"""

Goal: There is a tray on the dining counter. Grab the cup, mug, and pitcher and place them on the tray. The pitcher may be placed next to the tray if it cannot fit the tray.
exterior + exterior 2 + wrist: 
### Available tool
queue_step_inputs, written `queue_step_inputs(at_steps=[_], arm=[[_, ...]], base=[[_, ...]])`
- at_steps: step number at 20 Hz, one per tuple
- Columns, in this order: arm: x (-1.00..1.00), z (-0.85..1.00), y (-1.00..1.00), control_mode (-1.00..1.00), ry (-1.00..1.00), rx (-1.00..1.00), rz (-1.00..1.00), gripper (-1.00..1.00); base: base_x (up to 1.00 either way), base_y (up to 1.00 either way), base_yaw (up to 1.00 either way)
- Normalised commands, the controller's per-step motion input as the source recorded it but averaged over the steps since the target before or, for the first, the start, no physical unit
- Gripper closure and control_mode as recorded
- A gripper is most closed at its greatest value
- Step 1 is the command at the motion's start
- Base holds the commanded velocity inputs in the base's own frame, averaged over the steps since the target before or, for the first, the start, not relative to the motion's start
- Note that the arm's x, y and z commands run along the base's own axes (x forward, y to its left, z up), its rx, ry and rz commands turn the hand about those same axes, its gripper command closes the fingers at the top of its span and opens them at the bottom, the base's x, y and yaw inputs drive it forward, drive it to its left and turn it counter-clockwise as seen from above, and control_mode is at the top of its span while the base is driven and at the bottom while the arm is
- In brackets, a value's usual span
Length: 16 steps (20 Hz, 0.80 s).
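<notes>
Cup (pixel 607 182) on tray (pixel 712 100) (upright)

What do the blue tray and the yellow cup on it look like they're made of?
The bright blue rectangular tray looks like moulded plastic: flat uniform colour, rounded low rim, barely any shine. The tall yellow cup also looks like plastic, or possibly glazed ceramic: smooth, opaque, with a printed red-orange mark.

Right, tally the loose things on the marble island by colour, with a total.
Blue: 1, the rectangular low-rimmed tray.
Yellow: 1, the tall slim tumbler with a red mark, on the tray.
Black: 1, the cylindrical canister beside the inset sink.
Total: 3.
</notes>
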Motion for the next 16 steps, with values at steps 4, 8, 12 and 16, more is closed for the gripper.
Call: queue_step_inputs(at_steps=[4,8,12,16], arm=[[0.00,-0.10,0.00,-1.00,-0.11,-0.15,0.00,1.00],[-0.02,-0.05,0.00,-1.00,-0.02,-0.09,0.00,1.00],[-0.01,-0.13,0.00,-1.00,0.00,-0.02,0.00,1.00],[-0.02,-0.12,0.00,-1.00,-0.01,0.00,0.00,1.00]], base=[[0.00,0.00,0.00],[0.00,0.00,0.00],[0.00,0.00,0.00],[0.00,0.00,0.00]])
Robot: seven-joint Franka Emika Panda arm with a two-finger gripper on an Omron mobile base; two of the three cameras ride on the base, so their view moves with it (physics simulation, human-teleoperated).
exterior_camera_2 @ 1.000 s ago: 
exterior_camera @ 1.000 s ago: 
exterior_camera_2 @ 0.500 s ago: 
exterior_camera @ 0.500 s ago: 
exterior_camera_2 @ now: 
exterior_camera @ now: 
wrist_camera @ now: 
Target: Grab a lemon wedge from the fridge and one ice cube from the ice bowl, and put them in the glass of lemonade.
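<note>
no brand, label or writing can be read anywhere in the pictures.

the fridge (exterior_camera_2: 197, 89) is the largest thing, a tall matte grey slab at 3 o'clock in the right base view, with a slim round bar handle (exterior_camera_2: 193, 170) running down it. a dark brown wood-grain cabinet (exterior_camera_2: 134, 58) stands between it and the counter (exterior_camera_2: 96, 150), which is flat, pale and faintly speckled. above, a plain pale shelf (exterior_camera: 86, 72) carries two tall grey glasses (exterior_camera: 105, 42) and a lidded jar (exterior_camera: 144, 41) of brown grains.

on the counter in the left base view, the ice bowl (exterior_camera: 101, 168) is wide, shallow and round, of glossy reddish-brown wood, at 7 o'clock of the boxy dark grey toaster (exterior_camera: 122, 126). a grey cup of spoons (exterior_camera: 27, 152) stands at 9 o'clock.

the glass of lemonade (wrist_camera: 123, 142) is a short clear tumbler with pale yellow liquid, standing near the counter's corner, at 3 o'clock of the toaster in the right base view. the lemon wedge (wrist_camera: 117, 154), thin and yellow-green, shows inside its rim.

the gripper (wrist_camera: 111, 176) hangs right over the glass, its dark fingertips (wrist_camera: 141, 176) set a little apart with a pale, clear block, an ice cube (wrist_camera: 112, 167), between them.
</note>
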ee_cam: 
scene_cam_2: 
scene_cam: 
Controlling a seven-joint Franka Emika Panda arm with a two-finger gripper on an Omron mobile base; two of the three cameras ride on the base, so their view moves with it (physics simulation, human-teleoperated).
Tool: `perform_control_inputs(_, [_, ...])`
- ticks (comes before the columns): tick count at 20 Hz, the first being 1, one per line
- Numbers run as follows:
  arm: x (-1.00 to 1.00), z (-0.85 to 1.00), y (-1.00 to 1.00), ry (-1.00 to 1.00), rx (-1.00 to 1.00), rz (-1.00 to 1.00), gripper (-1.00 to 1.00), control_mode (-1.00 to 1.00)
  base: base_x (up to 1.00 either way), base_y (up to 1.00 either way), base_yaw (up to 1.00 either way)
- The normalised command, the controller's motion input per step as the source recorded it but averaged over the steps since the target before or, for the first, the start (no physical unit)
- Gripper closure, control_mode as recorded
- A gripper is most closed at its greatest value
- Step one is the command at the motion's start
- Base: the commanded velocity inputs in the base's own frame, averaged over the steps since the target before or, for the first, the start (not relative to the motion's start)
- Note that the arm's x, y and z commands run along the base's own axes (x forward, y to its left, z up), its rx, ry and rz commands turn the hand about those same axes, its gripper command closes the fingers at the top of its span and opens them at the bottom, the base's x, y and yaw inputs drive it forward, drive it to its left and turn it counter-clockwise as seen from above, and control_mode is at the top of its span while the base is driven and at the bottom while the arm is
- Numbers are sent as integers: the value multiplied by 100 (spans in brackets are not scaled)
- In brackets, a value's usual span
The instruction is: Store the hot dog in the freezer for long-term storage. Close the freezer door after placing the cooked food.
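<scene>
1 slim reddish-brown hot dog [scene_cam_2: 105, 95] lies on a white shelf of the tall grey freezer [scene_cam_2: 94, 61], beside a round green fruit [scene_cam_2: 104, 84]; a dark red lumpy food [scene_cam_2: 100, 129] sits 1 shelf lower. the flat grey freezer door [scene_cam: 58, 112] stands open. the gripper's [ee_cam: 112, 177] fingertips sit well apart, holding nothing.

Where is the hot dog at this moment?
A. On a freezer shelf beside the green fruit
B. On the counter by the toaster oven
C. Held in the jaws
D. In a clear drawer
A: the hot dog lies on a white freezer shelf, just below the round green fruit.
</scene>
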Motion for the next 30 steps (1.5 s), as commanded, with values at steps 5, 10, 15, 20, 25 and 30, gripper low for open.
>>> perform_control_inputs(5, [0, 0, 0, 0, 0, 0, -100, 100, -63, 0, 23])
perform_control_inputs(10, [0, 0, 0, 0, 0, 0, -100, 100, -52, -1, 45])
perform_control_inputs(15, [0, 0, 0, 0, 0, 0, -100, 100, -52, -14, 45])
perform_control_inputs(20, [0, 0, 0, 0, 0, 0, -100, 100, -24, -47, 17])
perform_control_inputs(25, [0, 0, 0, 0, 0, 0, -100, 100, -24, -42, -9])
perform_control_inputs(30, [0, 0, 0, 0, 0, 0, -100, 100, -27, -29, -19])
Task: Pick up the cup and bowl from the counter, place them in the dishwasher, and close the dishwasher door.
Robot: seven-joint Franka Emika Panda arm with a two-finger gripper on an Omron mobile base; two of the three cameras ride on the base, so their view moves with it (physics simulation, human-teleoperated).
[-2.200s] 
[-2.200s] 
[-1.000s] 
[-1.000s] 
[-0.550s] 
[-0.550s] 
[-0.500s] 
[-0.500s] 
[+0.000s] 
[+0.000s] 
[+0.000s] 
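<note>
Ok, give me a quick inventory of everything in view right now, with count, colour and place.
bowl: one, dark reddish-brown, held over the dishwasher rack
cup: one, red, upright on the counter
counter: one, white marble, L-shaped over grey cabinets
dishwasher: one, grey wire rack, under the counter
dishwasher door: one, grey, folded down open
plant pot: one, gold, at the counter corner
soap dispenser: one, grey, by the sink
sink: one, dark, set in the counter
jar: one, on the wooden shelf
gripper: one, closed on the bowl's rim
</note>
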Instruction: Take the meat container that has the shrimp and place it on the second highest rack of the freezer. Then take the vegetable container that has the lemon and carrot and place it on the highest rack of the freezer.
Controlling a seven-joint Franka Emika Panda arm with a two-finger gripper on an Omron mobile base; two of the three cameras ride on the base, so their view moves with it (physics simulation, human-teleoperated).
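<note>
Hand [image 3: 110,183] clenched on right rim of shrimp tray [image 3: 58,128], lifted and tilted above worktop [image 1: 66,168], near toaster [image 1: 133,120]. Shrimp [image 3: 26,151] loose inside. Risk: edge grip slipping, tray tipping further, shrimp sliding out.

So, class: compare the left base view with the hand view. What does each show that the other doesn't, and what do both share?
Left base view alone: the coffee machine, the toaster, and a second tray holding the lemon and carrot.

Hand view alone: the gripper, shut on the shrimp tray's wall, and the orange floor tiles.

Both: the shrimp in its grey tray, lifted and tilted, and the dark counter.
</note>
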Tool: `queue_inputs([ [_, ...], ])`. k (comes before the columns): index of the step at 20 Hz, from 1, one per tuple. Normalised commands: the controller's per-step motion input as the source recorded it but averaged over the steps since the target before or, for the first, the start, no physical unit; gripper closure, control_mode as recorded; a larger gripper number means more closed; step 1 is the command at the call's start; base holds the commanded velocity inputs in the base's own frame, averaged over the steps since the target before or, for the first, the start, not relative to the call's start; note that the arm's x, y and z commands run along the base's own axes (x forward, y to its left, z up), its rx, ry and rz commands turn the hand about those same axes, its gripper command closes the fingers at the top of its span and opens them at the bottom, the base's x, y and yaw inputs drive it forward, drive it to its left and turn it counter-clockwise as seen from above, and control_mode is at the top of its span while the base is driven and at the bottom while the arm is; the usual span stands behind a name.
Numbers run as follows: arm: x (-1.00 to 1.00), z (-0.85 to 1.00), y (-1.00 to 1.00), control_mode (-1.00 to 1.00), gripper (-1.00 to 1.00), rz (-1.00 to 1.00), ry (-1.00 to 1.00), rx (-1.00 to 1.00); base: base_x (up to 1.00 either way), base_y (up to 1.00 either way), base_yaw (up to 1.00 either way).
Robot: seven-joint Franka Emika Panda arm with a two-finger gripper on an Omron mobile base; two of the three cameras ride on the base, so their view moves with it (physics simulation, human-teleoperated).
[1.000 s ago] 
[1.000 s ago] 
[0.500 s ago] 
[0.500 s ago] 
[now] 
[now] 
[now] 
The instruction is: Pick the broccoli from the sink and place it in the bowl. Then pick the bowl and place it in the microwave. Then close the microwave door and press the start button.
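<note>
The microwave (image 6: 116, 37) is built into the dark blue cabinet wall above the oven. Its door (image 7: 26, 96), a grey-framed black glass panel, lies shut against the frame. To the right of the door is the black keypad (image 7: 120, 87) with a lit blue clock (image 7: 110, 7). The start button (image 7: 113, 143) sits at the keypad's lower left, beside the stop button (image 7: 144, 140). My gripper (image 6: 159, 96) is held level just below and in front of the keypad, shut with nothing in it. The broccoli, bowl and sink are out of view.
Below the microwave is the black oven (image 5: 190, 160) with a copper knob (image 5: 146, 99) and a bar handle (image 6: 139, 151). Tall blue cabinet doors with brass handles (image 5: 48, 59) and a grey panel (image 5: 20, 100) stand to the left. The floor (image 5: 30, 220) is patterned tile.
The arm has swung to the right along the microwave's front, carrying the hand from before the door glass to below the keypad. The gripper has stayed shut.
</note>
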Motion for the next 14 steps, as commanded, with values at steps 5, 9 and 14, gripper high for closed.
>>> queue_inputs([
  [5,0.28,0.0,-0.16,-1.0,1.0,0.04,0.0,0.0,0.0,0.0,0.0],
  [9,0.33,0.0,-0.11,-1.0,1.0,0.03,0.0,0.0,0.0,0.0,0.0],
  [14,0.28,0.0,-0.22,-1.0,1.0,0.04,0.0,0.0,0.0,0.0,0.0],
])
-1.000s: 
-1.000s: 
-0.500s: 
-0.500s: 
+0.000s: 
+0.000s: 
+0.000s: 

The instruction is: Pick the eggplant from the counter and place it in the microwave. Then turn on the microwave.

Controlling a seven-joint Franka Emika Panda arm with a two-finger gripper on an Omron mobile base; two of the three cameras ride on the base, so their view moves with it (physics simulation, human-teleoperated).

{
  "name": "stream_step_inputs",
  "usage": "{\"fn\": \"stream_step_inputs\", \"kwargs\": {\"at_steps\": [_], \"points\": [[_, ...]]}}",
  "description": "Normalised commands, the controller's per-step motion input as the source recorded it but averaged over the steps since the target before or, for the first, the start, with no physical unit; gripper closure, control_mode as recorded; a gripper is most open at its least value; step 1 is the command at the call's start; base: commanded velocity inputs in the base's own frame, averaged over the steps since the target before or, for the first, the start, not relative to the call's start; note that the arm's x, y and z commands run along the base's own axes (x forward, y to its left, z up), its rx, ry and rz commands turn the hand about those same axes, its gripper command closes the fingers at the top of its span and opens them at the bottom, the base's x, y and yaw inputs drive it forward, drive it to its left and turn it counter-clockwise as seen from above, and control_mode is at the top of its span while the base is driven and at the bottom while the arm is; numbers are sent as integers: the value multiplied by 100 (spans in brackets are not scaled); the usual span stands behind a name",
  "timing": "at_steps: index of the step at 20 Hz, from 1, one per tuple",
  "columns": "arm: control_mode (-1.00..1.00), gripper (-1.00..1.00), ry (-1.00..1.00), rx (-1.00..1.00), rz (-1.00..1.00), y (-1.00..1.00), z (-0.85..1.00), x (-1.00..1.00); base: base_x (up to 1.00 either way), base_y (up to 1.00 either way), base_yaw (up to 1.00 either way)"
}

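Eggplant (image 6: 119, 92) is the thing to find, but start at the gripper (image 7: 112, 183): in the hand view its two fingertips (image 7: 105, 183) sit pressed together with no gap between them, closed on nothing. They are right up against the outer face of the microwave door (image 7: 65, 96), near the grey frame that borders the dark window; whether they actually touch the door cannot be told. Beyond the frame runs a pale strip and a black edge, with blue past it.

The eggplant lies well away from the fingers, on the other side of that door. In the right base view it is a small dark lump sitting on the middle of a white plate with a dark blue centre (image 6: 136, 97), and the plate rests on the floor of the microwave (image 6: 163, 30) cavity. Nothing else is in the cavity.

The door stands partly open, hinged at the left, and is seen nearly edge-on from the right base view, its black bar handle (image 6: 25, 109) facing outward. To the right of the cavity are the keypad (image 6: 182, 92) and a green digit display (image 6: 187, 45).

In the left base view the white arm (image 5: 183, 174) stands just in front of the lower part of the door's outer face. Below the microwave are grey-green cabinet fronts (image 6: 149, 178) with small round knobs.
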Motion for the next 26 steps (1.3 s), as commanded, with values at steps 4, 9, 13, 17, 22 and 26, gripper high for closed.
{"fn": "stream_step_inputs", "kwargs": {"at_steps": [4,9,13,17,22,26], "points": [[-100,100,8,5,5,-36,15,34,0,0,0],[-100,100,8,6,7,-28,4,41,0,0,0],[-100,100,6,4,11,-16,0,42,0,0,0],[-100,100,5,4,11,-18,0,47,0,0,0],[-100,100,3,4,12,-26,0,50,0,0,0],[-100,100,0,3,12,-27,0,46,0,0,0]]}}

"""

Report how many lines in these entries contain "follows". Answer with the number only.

2